C’est le statu quo ante. Malgré la volonté du Ministre de l’Intérieur d’ouvrir à la consultation le fichier électoral à l’opposition qui y a mandaté ses experts, rien n’a changé. Le doute persiste.
Le Parti démocratique sénégalais (Pds) a d’ailleurs boudé la salle, hier, estimant que le fichier qui leur a été proposé n’est pas le bon. Même son de cloche chez le représentant du Grand Parti et du côté de nombre d’autres formations politiques.
Les plénipotentiaires estiment, pratiquement tous, qu’ils s’attendaient à une meilleure ouverture de la part des autorités pour accéder aux informations qui leur permettraient d’auditer le fichier qui leur est présenté.
Ils ont été nombreux en effet à estimer qu’ils ne savent pas s’ils sont en présence du vrai fichier ou pas.
Comme quoi, le contrôle ainsi exercé leur semble inutile. Pis, ils ne veulent pas avaliser une supercherie, une duperie.
C’est donc le retour à la case de départ. La suspicion qui pesait sur le fichier électoral est restée la même. Et l’incompréhension et le manque de dialogue continuent ainsi à persister entre opposition et pouvoir.
Or, si chaque camp campe dans ses positions, il en sera ainsi jusqu’à la présidentielle avec son cortège de risques sur la stabilité du pays.
En conséquence, il est important qu’il y ait arbitrage comme dans toutes les situations de crise persistante.
Si en interne, les mécanismes de médiation sont incapables de réunir les parties autour d’une table pour discuter, il est important que les mécanismes extérieurs agissent. La Cedeao, l’Union africaine et même les Nations-Unies, dans un souci de prévention et d’anticipation, devraient pouvoir créer les conditions idoines d’une confiance mutuelle entre acteurs sur les règles du jeu.
Il serait maladroit d’attendre que la situation empire pour intervenir. C’est le moment de le faire.
Même si la loi électorale dit que le fichier doit être mis à la disposition des candidats quinze jours avant le scrutin, il n’en est pas moins important que l’administration chargée des élections fasse davantage preuve d’ouverture et de bonne foi en livrant le fichier à ceux qui le réclament.
Certes, sa consultation sur place est un acte important, mais il n’a pas suffi à dissiper les malentendus, il faudra poser des actes supplémentaires. La paix sociale n’ayant pas de prix.

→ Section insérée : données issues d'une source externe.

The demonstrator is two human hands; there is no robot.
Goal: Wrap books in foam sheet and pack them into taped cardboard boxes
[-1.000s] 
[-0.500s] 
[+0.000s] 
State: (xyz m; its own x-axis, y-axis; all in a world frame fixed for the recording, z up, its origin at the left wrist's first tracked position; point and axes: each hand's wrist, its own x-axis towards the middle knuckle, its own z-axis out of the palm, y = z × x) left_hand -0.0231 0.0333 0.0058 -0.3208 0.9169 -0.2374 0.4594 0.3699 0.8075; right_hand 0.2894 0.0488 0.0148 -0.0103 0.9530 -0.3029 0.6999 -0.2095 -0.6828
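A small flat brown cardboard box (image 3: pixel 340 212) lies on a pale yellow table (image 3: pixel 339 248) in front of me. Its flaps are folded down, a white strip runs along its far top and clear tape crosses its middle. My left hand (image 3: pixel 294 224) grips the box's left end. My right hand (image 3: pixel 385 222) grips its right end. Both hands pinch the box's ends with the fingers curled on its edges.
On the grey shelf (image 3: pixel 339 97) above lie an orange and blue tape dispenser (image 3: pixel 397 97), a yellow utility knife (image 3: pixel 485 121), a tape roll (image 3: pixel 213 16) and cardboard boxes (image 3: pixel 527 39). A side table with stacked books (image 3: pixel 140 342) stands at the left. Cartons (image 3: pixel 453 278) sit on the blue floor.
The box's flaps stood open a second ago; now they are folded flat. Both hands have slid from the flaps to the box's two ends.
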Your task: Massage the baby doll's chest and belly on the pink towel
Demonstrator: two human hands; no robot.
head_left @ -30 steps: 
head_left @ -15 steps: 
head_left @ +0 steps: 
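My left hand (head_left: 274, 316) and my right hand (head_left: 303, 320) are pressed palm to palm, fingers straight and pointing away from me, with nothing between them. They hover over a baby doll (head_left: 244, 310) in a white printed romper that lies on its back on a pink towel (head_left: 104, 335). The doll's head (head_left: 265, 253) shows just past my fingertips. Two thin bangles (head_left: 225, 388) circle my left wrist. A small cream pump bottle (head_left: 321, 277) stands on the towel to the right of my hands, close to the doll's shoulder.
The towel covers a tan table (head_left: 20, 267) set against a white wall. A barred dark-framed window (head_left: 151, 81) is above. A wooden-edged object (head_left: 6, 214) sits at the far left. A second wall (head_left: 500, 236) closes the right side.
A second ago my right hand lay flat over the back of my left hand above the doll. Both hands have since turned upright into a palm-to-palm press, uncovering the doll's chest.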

La réalité est qu’il pèse entre Macky et son opposition une incompréhension notoire accentuée par la manière dont les législatives avaient été organisées en 2017 : Des disfonctionnements graves que rien n’explique, sinon la volonté qu’il en soit ainsi. Car, l’administration qui organise les élections a acquis une expérience séculaire qui ne laisse pas de place à l’amateurisme observé lors de ces législatives.
Pis, la révision du fichier avec l’inscription pour le moins chaotique des électeurs, est venue conforter les théoriciens de la fraude électorale. Et comble de malheur, le Ministre de l’Intérieur a enfourché ses habits de partisan pour dire ouvertement que ceux qui vont voter pour son candidat auront leurs cartes.
On ne peut pas, dans un pays comme le Sénégal, à culture politique avancée de la part des populations, assister à tout cela et ne pas nourrir un doute légitime. Voilà le contexte et ses justifications.
Si l’opposition est intransigeante sur cette question, c’est que le pouvoir a prêté le flan. Il l’a d’autant plus fait qu’il refuse de nommer une personnalité indépendante comme une bonne partie de ses adversaires ne cesse de le réclamer.
Alors, va-t-on continuer à observer ces acteurs politiques se crêper le chignon sans intervenir ? Ce serait en tout cas risqué de penser ‘’qu’il ne va rien se passer’’.
L’Union européenne avait déjà audité le fichier. Son concours peut alors être de taille à clarifier le débat qui se passionne.
Personne ne doute du fait que pratiquement toutes les crises en Afriques sont nées d’élections.
Or, tout se passe dans notre pays comme si on avait envie que ça dégénère.